WHAT IS REQUIRED -
Write the listing below out again exactly, though only as far as the line with "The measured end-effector", which is included.

:::::

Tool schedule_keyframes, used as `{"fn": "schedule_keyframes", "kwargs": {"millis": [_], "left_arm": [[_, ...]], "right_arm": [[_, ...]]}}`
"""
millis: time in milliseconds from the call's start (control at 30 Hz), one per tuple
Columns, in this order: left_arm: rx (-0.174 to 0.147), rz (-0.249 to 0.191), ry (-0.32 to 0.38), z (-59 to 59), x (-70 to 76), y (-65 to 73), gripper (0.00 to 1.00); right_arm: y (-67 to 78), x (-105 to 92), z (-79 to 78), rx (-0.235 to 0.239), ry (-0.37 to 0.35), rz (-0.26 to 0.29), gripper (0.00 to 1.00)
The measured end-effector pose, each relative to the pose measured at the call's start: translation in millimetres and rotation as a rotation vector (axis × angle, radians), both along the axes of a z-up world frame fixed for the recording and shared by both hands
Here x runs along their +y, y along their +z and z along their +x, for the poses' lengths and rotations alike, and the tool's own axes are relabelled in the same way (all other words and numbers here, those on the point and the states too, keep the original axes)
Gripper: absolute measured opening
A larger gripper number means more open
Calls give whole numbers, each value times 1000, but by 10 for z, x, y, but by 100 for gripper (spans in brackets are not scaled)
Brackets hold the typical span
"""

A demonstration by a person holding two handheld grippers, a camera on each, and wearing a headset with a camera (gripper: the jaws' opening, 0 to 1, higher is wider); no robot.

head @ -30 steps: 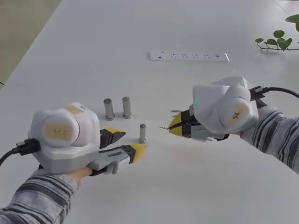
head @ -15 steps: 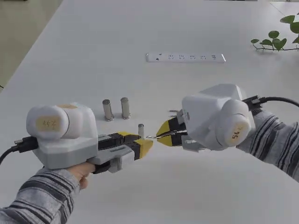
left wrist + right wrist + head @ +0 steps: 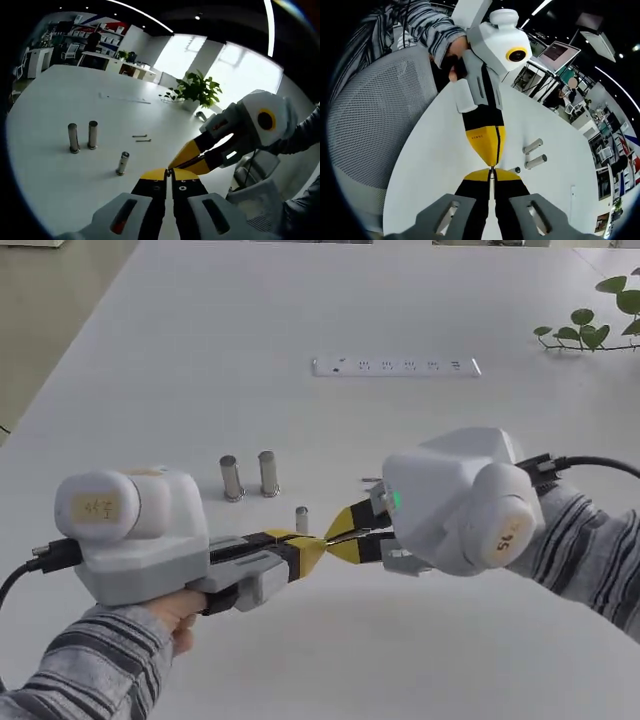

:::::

RESPONSE BOX -
Tool schedule_keyframes, used as `{"fn": "schedule_keyframes", "kwargs": {"millis": [_], "left_arm": [[_, ...]], "right_arm": [[_, ...]]}}`
"""
millis: time in milliseconds from the call's start (control at 30 Hz), one per tuple
Columns, in this order: left_arm: rx (-0.174 to 0.147), rz (-0.249 to 0.191), ry (-0.32 to 0.38), z (-59 to 59), x (-70 to 76), y (-65 to 73), gripper (0.00 to 1.00); right_arm: y (-67 to 78), x (-105 to 92), z (-79 to 78), rx (-0.235 to 0.239), ry (-0.37 to 0.35), rz (-0.26 to 0.29), gripper (0.00 to 1.00)
The measured end-effector pose, each relative to the pose measured at the call's start: translation in millimetres and rotation as a rotation vector (axis × angle, radians), both along the axes of a z-up world frame fixed for the recording and shared by both hands

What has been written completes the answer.